**What is being asked:** Scan the records beneath this line for the line holding "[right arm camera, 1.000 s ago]" and the line holding "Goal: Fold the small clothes", then transcribe exactly those two and all lines between.

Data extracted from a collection
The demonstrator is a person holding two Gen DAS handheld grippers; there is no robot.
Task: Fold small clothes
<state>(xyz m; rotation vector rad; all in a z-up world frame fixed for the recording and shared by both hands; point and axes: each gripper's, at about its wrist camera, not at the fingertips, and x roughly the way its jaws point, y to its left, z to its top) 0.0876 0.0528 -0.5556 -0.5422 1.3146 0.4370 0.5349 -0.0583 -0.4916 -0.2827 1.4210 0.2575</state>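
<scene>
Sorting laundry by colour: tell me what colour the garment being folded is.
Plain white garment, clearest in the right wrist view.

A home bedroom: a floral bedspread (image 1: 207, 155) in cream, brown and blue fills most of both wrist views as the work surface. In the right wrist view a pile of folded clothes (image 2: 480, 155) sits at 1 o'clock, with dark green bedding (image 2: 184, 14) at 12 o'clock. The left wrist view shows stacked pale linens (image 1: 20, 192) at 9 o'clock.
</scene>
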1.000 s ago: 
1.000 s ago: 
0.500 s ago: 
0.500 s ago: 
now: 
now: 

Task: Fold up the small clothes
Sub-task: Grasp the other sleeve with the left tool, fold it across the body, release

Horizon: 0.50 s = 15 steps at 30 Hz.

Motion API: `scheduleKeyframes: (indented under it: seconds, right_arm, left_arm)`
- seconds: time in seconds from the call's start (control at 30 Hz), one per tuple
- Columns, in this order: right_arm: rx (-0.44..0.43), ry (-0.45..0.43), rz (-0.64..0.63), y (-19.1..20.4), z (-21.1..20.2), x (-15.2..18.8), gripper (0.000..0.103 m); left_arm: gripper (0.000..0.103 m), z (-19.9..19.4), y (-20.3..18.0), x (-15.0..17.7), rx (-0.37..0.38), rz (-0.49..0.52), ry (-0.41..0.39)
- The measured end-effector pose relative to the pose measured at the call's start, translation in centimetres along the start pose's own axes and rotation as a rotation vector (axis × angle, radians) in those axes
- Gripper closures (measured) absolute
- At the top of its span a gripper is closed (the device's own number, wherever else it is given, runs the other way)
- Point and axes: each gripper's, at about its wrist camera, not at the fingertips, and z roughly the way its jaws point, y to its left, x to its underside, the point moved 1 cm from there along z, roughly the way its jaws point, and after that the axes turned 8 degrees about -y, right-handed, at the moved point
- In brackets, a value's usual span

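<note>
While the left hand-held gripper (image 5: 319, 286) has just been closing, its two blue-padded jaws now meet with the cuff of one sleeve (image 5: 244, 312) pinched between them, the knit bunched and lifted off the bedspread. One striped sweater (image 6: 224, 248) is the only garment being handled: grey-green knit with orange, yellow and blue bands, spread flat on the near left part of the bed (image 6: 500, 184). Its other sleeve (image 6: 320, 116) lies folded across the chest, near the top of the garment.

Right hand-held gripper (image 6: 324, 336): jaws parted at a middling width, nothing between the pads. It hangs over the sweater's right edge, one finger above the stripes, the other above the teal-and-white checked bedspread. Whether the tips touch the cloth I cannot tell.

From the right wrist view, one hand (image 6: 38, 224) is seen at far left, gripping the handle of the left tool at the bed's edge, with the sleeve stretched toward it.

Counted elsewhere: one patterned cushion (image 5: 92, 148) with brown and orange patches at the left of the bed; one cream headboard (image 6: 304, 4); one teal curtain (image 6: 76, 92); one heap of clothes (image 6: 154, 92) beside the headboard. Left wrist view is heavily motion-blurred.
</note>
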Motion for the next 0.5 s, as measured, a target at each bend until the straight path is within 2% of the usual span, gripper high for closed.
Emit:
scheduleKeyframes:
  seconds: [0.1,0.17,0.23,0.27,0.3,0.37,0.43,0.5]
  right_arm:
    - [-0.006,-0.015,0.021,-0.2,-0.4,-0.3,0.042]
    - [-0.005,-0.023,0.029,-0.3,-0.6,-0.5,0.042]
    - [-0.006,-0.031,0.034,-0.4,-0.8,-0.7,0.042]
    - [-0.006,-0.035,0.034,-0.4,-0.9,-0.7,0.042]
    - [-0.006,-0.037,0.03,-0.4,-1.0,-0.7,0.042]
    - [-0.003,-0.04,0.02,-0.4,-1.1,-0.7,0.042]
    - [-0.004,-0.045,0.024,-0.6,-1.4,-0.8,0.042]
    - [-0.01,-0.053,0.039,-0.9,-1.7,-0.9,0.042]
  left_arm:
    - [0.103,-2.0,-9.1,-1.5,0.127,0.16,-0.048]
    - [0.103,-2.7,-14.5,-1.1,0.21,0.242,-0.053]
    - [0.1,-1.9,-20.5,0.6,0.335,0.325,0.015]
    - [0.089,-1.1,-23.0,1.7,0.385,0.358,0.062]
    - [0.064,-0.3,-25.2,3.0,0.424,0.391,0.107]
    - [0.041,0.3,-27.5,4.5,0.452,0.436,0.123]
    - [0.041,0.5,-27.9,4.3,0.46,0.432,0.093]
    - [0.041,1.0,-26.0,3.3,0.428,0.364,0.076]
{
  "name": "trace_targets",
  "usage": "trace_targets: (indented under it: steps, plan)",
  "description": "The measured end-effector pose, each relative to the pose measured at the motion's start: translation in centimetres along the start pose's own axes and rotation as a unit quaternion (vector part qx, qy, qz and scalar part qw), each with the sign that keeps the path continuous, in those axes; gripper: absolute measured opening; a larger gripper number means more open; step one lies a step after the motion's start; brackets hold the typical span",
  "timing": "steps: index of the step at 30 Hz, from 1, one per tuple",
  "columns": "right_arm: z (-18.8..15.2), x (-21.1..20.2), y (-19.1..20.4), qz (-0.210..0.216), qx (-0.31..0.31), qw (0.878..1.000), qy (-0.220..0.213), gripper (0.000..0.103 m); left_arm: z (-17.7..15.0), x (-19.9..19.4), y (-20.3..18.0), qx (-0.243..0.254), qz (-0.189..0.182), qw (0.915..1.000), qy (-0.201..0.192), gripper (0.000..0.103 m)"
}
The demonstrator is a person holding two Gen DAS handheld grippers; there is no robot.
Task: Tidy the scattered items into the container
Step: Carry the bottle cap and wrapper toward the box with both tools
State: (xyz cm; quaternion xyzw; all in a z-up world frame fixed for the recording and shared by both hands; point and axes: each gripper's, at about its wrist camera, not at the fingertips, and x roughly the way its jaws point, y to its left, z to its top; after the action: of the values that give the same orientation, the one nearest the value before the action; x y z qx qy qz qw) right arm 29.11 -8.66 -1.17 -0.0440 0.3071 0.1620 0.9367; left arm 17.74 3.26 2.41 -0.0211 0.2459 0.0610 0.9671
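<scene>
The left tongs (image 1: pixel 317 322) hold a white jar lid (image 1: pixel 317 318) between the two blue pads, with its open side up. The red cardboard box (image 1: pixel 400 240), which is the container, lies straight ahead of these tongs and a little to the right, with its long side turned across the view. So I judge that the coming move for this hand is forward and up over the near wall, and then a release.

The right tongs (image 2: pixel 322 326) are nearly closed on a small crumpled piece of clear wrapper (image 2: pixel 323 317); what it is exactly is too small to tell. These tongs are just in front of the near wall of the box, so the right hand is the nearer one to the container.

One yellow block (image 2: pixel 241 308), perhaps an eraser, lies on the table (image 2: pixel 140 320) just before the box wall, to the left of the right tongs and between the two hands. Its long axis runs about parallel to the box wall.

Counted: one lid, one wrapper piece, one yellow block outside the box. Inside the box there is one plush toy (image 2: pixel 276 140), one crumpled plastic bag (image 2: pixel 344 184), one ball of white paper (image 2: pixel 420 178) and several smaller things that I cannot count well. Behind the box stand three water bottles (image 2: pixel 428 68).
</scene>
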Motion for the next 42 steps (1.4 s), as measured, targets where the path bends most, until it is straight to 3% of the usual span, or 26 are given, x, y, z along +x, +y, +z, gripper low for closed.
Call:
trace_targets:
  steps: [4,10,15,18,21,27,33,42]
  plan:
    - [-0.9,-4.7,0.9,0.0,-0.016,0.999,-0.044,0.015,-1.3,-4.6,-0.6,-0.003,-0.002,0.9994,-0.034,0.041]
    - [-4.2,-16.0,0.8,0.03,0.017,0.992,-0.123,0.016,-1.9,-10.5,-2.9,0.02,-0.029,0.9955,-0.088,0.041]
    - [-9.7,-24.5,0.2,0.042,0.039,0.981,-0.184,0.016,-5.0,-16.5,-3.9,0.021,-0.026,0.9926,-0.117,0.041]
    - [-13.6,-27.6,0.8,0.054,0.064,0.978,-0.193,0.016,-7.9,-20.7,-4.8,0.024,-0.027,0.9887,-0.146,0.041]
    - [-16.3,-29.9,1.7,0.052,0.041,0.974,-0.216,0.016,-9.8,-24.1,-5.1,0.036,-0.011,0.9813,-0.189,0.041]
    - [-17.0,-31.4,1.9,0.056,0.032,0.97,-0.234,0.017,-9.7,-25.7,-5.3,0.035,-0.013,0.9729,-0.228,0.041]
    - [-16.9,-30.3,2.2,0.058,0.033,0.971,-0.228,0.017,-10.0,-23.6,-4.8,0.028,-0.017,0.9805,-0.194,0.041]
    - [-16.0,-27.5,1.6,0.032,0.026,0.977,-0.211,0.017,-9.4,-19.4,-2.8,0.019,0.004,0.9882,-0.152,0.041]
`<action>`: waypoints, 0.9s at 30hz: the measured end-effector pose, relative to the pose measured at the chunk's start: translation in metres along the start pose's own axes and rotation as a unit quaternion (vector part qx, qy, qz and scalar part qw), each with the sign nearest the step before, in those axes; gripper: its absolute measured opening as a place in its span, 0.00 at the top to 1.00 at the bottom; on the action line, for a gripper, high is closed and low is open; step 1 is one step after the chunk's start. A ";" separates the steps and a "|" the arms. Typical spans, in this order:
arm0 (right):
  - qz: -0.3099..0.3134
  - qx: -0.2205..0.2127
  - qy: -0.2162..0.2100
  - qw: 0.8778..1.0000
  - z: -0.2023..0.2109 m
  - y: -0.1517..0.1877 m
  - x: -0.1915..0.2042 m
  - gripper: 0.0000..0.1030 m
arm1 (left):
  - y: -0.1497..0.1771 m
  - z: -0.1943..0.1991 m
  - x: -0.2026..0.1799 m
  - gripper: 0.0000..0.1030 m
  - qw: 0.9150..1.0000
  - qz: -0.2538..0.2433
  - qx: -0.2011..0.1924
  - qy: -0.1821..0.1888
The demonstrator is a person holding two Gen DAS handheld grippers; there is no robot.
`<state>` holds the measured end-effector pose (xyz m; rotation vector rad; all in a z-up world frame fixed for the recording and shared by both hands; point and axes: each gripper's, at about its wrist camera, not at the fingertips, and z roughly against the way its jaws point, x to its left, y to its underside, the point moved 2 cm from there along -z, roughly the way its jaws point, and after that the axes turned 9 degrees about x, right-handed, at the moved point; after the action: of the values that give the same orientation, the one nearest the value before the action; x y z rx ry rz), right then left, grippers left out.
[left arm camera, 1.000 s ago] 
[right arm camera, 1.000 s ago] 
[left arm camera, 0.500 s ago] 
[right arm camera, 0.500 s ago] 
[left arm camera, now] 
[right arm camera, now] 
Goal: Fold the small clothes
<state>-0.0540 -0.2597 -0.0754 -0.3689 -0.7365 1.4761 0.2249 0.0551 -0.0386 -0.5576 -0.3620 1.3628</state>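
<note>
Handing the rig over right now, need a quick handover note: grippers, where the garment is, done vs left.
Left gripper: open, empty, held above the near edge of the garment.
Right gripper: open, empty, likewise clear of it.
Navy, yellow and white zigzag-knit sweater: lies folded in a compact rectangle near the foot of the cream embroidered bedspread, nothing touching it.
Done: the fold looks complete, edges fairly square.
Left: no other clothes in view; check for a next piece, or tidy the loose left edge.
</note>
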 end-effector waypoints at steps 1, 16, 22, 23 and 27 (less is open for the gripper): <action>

**Exercise response:**
[right arm camera, 1.000 s ago] 
[left arm camera, 0.500 s ago] 
[right arm camera, 0.500 s ago] 
[left arm camera, now] 
[right arm camera, now] 
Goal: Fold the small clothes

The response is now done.